Kevin: Yeah. So, one of the things that we watch and have been watching for years is, what is the opportunity cost of holding something in a certain area? And what we’re talking about is real rates of return, not nominal rates of return on interest. But what kind of interest do they have to pay to be able to save the currency?
David: Well, I mean, when you think again about central bank motivation to own gold or to own some alternative, central banks are keenly aware of real yields. News outlets in recent weeks, almost on a daily basis from the Wall Street Journal or the Financial Times or Barron’s, CNBC, Bloomberg, they’ve claimed that gold weakness in this period since January 28th is in anticipation of higher yields in the U.S. And it’s not higher nominal yields that matter, it’s real yields—
Kevin: It’s real.
David: —net of inflation.
Kevin: Well, and so that brings us to something that you’ve talked about for years. You read years and years ago the Summers-Barsky thesis, which said that real rates have to be substantially higher than what the inflation rate is for someone to sell their gold and buy Treasuries.
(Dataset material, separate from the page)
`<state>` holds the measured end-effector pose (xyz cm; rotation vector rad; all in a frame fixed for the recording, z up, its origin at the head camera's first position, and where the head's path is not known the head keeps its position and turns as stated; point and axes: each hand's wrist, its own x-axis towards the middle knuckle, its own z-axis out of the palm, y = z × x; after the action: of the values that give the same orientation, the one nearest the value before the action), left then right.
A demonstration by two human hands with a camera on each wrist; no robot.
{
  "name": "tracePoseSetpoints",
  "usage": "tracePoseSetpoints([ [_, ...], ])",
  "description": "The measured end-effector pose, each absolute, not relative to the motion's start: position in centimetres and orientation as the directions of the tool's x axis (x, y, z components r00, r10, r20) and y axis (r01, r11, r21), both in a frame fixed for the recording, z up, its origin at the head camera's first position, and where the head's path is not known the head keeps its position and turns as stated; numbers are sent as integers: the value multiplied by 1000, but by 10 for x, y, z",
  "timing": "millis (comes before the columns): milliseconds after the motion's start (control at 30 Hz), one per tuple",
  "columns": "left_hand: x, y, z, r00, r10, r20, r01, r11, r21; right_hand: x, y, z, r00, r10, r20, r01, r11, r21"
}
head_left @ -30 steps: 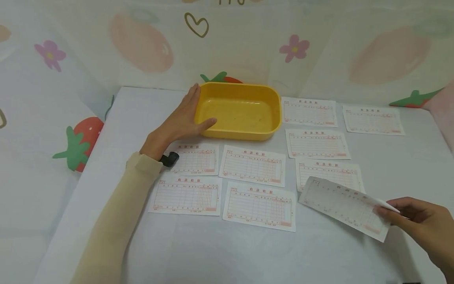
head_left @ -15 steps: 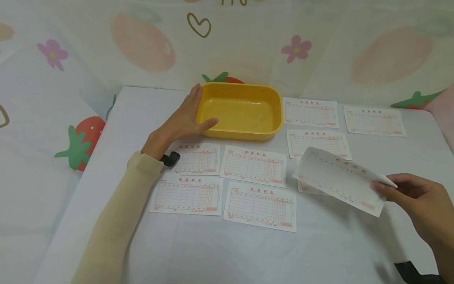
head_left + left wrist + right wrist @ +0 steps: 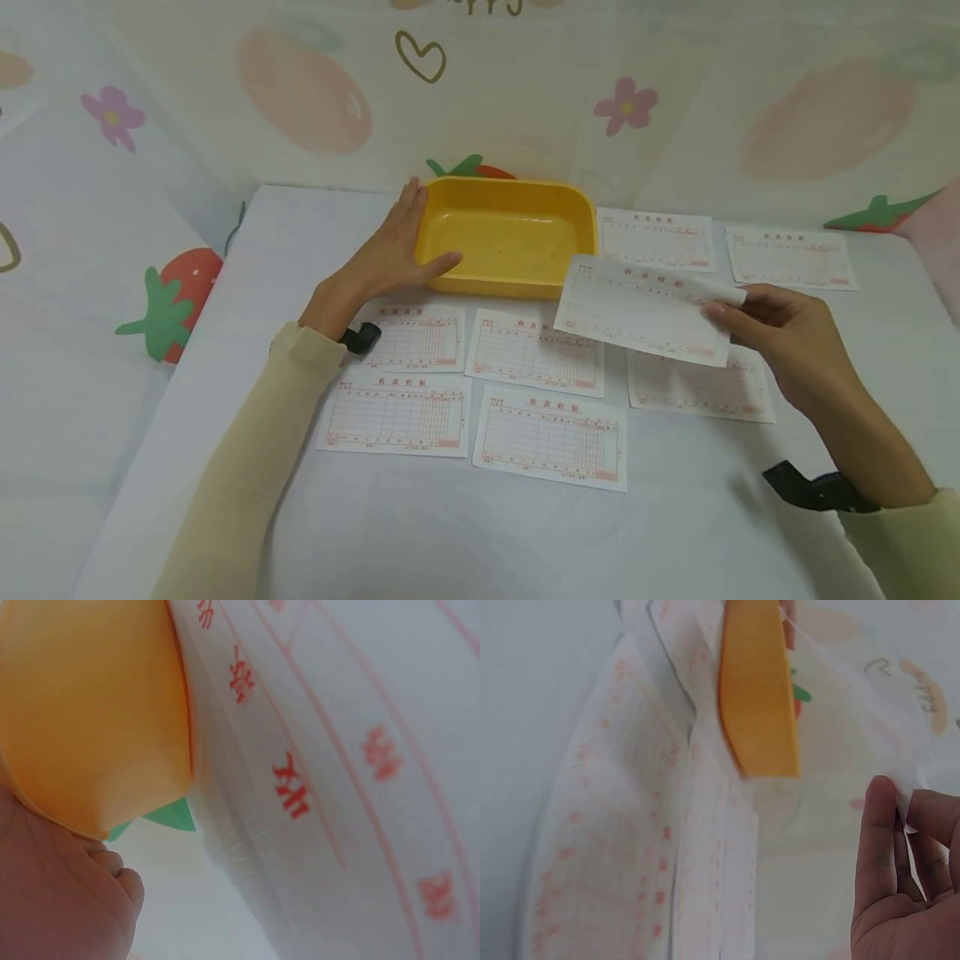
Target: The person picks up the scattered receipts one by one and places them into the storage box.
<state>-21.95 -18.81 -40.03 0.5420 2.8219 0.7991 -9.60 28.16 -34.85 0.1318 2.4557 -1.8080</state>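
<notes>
A yellow plastic basin (image 3: 498,286) stands against the back of the table. My left hand (image 3: 378,254) rests along its left end, fingers straight on the outer wall and thumb across the front corner. In the left wrist view, the fingertips touch the basin wall (image 3: 97,712). My right hand (image 3: 795,346) pinches a printed paper receipt (image 3: 637,312) by its right edge, between thumb and fingers. This receipt is raised above the table, and its left end overlaps the basin's front right corner. In the right wrist view, thumb and fingers (image 3: 881,840) nip the thin sheet.
Several similar receipts lie flat: two by the back right (image 3: 656,240) (image 3: 791,258), one partly under the held sheet (image 3: 697,387), and others in front of the basin, such as this receipt (image 3: 551,437). A patterned cloth (image 3: 487,92) hangs behind the table.
My right hand has lifted the receipt and carried it left and toward the basin from the front right of the table. My left hand has stayed at the basin's left end.
</notes>
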Motion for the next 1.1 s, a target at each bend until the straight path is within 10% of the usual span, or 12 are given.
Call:
tracePoseSetpoints([
  [1100, -216, -183, -399, -921, 390, -1, 333, 788, 518, -213, 143, -339, -974, -168, -149, 8, 635, -773],
])
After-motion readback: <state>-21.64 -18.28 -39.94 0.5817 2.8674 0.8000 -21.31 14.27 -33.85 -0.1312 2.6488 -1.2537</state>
David: That’s right. So Summers-Barsky demonstrated decades ago that extremely positive real yields act as catnip to capital flows. And when there’s too much opportunity cost, it weighs on gold demand as capital migrates towards a positive yield, positive real yield. So, the opportunity cost of holding gold has to be significant enough to warrant a reallocation. But wait, we have PCE and CPI, both at 3.8% coincidentally. We’ve got PPI at 6%, and these are numbers—
Kevin: That’s producer price.
David: Yeah. The wholesale price index. These are numbers that match the level of the yield curve out to one year, and only provide 35 basis points of benefit against the opportunity cost of holding gold—35 basis points of benefit if you go out to two-year maturities, 76 basis points if you go out to 10 years. That is not a sufficient difference to be seen as real opportunity.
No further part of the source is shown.